Il caso non esiste

Lunedì, 17 Giugno, 2013
turchia
Sono settimane che Istanbul, la capitale Turca, è messa a ferro e fuoco da uno scontro pesantissimo tra le forze governative e un gruppo di ribelli, che si scoprirà finanziati, come la maggior parte di quelli che si esprimono con violenza e guerriglia, da gruppi di potere trasversali, fondazioni che hanno dietro personaggi, faccendieri e speculatori che muovono le masse a loro piacimento e per i loro scopi, facendole credere che sia per una causa giusta. In realtà a questi soggetti non importa assolutamente nulla del bene di questi popoli, ma li usano solo per poter ottenere i loro scopi. Così è sempre avvenuto. Dalla rivoluzione americana, a quella francese, a quella russa, alla perestroika, alla caduta del muro di Berlino. Ogni cosa segue una regia e i popoli addormentati sono attori e vittime inconsapevoli di questo disegno.
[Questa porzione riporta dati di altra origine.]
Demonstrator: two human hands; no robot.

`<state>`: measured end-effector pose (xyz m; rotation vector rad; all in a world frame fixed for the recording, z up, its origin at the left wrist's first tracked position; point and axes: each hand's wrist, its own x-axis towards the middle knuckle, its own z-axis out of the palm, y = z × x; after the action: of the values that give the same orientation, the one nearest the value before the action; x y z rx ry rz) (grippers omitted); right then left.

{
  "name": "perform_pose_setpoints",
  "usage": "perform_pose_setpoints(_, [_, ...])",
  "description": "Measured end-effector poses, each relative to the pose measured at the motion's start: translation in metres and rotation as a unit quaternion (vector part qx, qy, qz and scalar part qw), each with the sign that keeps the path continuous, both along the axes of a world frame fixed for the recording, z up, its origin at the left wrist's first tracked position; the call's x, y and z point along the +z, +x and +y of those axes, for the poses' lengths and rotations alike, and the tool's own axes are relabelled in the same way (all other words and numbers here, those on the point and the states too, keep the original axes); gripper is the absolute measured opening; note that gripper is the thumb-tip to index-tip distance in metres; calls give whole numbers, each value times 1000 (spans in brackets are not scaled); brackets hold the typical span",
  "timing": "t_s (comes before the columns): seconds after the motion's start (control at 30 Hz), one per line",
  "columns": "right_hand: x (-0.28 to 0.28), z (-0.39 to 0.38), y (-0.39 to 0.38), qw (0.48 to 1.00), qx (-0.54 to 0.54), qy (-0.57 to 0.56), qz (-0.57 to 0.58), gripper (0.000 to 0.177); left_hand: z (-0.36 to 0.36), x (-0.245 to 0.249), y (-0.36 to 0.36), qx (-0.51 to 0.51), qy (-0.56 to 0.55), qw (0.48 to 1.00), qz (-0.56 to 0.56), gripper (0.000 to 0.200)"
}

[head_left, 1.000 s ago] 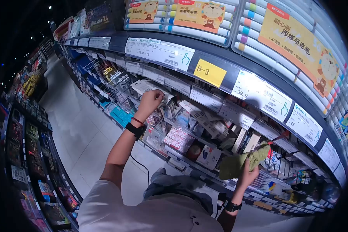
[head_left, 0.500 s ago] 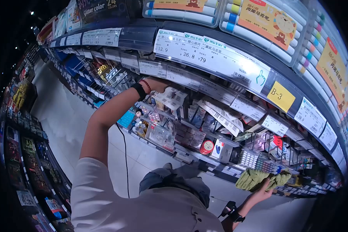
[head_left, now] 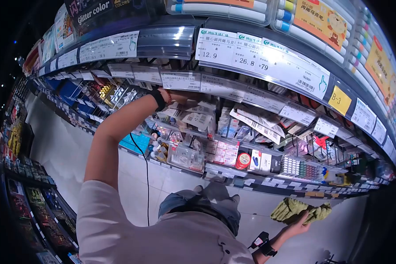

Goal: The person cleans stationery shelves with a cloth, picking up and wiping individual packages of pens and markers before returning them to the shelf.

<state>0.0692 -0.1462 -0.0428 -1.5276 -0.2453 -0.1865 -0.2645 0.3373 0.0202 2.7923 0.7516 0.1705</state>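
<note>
My left hand (head_left: 177,97) reaches into the shelf below the row of price labels (head_left: 181,82), beside white barcode cards (head_left: 198,116). Its fingers are hidden behind the shelf edge and the labels. A black band and a red bracelet circle that wrist. At the lower right, away from the shelf, my right hand (head_left: 298,224) is closed on a crumpled green cloth (head_left: 290,210), which hangs out on both sides of the fingers.
Marker boxes (head_left: 321,20) stand on the top shelf above a yellow B-3 tag (head_left: 339,100). Lower down are a red round tin (head_left: 243,160) and a clear box (head_left: 185,157). A black cable (head_left: 147,185) hangs beside my body. Another shelf (head_left: 39,211) stands at the left.
My left hand has gone deeper behind the shelf edge. My right hand with the green cloth now appears lower, apart from the shelf. The view has shifted.
</note>
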Motion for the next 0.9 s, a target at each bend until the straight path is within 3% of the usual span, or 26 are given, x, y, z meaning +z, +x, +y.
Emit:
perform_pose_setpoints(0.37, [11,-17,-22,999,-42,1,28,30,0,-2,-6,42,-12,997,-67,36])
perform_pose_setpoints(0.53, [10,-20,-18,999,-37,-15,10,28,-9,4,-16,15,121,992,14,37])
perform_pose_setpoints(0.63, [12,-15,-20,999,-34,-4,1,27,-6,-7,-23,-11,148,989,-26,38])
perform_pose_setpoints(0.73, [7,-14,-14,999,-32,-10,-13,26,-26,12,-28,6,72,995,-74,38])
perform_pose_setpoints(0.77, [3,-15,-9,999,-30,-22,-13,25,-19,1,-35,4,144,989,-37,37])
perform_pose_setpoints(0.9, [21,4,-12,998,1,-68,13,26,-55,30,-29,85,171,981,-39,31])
Tutti gli eventi che hanno riguardato il medio oriente e che riguardano l’avvicendamento al potere nel mondo vengono scanditi ricorrentemente da episodi che appaiono come casuali, quando invece non lo sono affatto.
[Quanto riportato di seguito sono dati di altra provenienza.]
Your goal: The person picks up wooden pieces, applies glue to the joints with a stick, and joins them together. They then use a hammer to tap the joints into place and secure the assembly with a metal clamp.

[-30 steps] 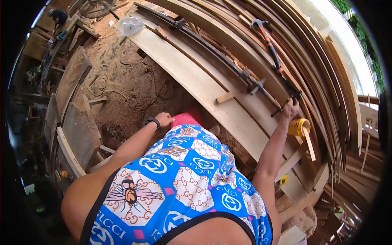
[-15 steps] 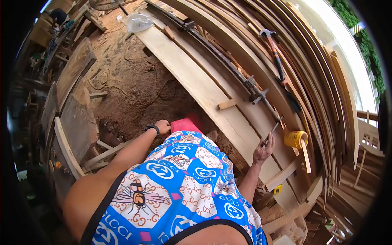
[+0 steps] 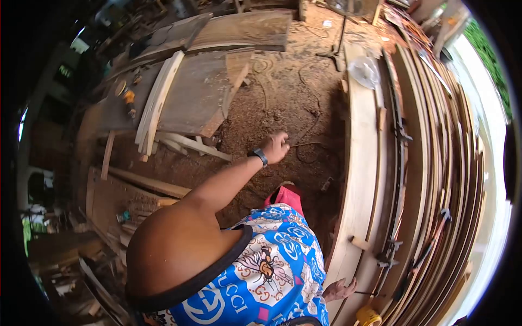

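My left hand [image 3: 276,146] hangs over the sawdust-covered floor, a dark watch on its wrist. Its fingers are loosely bent and a little apart, and I see nothing in them. Low on the right, my right hand [image 3: 340,290] is over the pale plank [image 3: 356,163]. A thin dark rod [image 3: 371,294] sticks out from its fingers to the right; its kind is too small to tell. Close by stand a yellow container [image 3: 368,317], partly cut off by the dark frame edge, a small wood block [image 3: 360,243] and a long bar clamp [image 3: 396,217].
A hammer [image 3: 432,239] lies on the stacked boards [image 3: 451,179] at right. A clear plastic bag [image 3: 364,73] sits at the plank's far end. To the left, a wooden panel [image 3: 193,98] carries long strips [image 3: 159,103], with a yellow power tool [image 3: 129,102] beyond. A cord [image 3: 310,127] crosses the floor.
The view has turned left, so the planks and hammer now stand farther right and lower. My left arm has swung forward from beside my leg. My right hand still has the rod.
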`<action>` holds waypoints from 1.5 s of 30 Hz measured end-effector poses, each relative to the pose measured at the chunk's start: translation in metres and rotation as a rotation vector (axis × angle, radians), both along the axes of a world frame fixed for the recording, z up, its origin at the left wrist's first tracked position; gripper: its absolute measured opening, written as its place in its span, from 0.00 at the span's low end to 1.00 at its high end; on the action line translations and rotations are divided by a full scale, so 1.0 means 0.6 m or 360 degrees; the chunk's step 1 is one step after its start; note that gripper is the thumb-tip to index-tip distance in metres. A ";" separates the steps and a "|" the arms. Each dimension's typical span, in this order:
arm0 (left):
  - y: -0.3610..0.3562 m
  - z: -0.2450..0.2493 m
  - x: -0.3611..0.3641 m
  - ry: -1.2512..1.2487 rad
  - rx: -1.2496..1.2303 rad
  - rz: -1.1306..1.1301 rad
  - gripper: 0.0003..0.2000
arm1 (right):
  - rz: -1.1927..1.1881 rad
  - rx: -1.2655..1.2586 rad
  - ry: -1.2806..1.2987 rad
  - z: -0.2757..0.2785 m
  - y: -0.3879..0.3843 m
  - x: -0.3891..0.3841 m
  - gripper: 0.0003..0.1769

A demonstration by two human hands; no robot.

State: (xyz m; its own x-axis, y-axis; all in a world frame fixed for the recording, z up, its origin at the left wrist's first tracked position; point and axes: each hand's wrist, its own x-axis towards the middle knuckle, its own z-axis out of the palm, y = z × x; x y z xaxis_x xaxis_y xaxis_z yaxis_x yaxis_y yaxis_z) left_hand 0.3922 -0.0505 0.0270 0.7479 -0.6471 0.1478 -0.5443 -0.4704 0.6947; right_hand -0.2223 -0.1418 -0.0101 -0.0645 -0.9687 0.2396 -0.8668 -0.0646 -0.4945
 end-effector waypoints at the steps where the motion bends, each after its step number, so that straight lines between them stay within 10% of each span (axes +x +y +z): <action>1: 0.025 0.044 0.045 0.0046 -0.0093 0.0190 0.15 | 0.0058 -0.0021 -0.0009 0.006 -0.017 0.032 0.22; 7: 0.232 0.221 0.171 -0.0777 0.0213 0.1180 0.25 | 0.0489 -0.0105 -0.0126 -0.035 -0.171 0.022 0.19; 13: 0.500 0.318 0.256 -0.0417 0.1039 0.2006 0.51 | 0.0622 -0.0010 -0.0282 -0.029 -0.274 0.108 0.19; 20: 0.771 0.135 0.377 -0.0180 0.1226 0.1814 0.68 | 0.0867 0.0159 -0.0509 -0.075 -0.263 0.230 0.20; 24: 0.710 0.194 0.346 0.0284 0.1042 0.1649 0.73 | 0.0913 0.0313 -0.0691 0.032 -0.220 0.359 0.17; 34: 0.543 0.202 0.268 -0.0055 0.0667 0.1902 0.62 | 0.1886 0.0471 -0.0883 0.185 -0.192 0.643 0.21; 37: 0.522 0.251 0.224 0.0340 -0.0268 0.1565 0.31 | 0.2046 0.0295 -0.0833 0.205 -0.172 0.676 0.22; 40: 0.483 0.237 0.178 0.0973 -0.0623 0.1202 0.28 | 0.2184 0.0350 -0.0740 0.217 -0.153 0.689 0.21; 45: 0.284 0.288 0.069 0.0618 -0.0924 0.0373 0.39 | 0.2350 0.0440 -0.1030 0.233 -0.159 0.700 0.23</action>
Adesso è necessario che la Turchia sia un alleato fedele per la guerra che gli Stati Uniti si accingono a sferrare per il controllo definitivo del medio oriente e delle sue ricchezze. Un appoggio logistico irrinunciabile, considerato che sarebbe difficilissimo contare su un sostegno pieno, in questa missione, da parte dell’Italia, che da sempre è la portaerei USA nel Mediterraneo. L’Italia è troppo complicata e nonostante i continui tentativi di delegittimazione del Paese orchestrati al suo interno, conserva quella fierezza e quella naturale inclinazione per la pace che irrita e infastidisce all’inverosimile coloro i quali godono delle sofferenze inferte all’Umanità, si alimentano del dolore delle persone e ne fanno il loro business. Nulla da fare, l’Italia è inaffidabile da questo punto di vista. Quindi chi vuole fare la guerra (non il Popolo americano, ma le lobby che ne detengono le sorti) non possono che contare, per questa impresa, sulla nuova città militare costruita in Kossovo e sull’appoggio logistico di un Paese come la Turchia, che nei piani americani dovrà costringersi a questa complicità in cambio di una stabilizzazione interna.
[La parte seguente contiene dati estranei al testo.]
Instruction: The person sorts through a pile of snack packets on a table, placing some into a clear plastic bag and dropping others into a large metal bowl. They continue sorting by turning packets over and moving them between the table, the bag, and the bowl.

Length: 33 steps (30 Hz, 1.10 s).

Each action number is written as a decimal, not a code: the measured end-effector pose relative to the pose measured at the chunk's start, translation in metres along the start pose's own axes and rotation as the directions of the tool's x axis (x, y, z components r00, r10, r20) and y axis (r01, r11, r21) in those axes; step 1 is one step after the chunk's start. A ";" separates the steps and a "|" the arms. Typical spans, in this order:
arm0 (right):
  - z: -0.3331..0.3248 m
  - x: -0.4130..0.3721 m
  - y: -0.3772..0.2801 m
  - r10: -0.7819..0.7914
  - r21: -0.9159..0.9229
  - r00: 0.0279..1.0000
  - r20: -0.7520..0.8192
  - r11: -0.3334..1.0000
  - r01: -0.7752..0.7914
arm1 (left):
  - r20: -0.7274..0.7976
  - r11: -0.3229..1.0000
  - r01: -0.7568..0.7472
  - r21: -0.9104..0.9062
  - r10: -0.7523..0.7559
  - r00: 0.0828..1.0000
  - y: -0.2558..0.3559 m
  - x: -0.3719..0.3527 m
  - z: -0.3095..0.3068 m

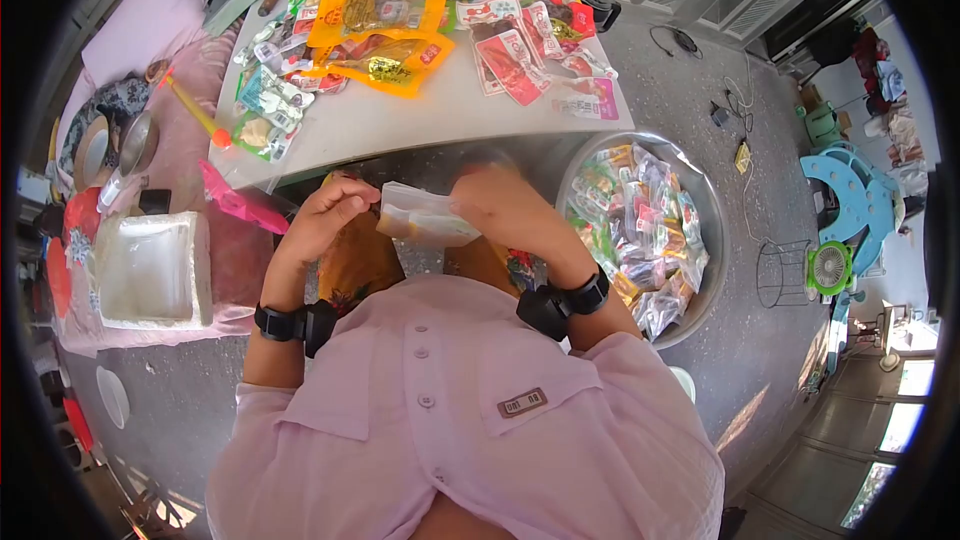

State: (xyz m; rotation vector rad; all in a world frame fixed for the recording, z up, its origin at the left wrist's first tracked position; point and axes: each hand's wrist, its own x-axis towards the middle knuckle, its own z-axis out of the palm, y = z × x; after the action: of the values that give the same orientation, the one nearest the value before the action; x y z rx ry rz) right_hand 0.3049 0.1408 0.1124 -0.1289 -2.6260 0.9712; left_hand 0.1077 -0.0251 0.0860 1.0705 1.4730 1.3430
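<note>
Above my lap hangs a clear plastic bag (pixel 425 216) with something yellowish in it, between my two hands. My left hand (pixel 335 212) pinches its left end, thumb and fingers pressed together. At the bag's right end is my right hand (pixel 505 208), blurred, its fingers mostly hidden. In front of me the white table (pixel 400 130) bears many small snack packets (pixel 272 100). Two large orange packets (pixel 385 15) lie on top of the heap, with red and white packets (pixel 515 60) to their right. A metal basin (pixel 712 280) full of wrapped packets (pixel 640 220) stands at my right.
On the pink cloth (pixel 235 270) at the left sit a white foam box (pixel 155 270) and a bright pink bag (pixel 235 198). Cables (pixel 738 110) lie on the floor at the right, near a wire basket (pixel 780 275), a green fan (pixel 830 268) and a blue chair (pixel 850 195).
</note>
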 end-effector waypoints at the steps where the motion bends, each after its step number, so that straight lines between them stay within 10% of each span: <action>1: -0.008 -0.010 0.006 0.032 0.051 0.999 -0.042 0.998 -0.030 | -0.038 0.996 0.043 0.079 -0.040 0.998 -0.011 0.002 -0.003; 4: -0.037 -0.046 0.023 0.209 0.141 0.970 -0.123 0.971 -0.191 | -0.180 0.927 0.165 0.336 -0.109 0.978 -0.058 0.001 -0.019; 7: -0.065 -0.090 0.038 0.477 0.259 0.858 -0.189 0.867 -0.425 | -0.080 0.606 -0.095 0.790 0.255 0.964 -0.091 -0.004 -0.027; 11: -0.081 -0.141 0.063 0.665 0.428 0.697 -0.270 0.731 -0.531 | -0.080 0.426 -0.067 0.902 0.318 0.945 -0.102 -0.010 -0.017; 24: -0.090 -0.276 0.229 0.872 0.044 0.342 -0.350 0.380 -0.924 | -0.102 0.381 -0.055 0.923 0.380 0.919 -0.106 -0.008 -0.012; 33: -0.121 -0.217 0.274 0.636 -0.295 0.446 -0.630 0.335 -0.895 | -0.133 0.401 -0.030 0.915 0.373 0.918 -0.108 -0.015 -0.018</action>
State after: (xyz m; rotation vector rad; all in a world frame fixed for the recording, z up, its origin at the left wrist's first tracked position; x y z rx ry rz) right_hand 0.5413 0.3814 -0.0398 -1.7474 -2.2477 0.1530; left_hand 0.0891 -0.0500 -0.0199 1.8194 2.5337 0.7993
Erdogan se vorrà continuare a governare (a questo punto non importerà più se democraticamente o meno, ma basterà qualche piccola cessione demagogica), dovrà collaborare alla guerra altrimenti sarà fatto fuori. Ne più né meno di ciò che capiterà ad Assad in Siria e di quello che è già accaduto in Iraq con l’esecuzione di Saddam Hussein, in Libia con Gheddafi, in Tunisia con Ben Ali, in Egitto con Mubarak. Tutti amici quando servivano allo scopo e successivamente fatti fuori in nome della “democrazia” quando hanno rappresentato un intralcio. Gheddafi si era addirittura permesso di fare una sua moneta (il dinaro d’oro) e non aveva accettato accordi con i gruppi di potere che governano la Federal Reserve Americana, tanto meno la nostrana BCE. Un atto intollerabile che gli è costato una pistolettata nella tempia. Giustizia è stata fatta finalmente agli occhi dell’opinione pubblica: il cattivo è morto e il bene trionfa. Ma chi usa la violenza non può che ottenere violenza, chi cerca di fermare il dolore e la sofferenza con altrettanto dolore e sofferenza non fa che produrne di più. In molti si chiederanno: se davvero gli americani avevano a cuore e hanno a cuore tutt’oggi la sorte di questi popoli, perché non sono intervenuti prima e anzi hanno fatto accordi collaborando con questi governi malvagi e aspettano solo ora a dire la loro? Anche l’Unione Europea, che non ha fatto un beato nulla per fermare i massacri in certi posti dell’Africa in cui venivano uccisi bambini innocenti, ha deciso di essere parte del gioco. Tutto il club si dà manforte. Per fortuna neppure i bambini credono più a questa storia dell’esportazione della democrazia, compresi quelli americani. Che fare? Intanto conoscere anche questo punto di vista è utile. La verità poi la sente ciascuno in cuor proprio. E il cuore detta sempre la via giusta. Se si decide di ascoltarlo, si può agire di conseguenza con Coraggio (Cor-agere= agire con il Cuore). Per prima cosa non alimentare odio, invidia, rancore, violenza. Essere consapevoli è già un’arma straordinaria e con quest’arma possiamo, se vogliamo, cambiare le nostre sorti e il corso degli eventi.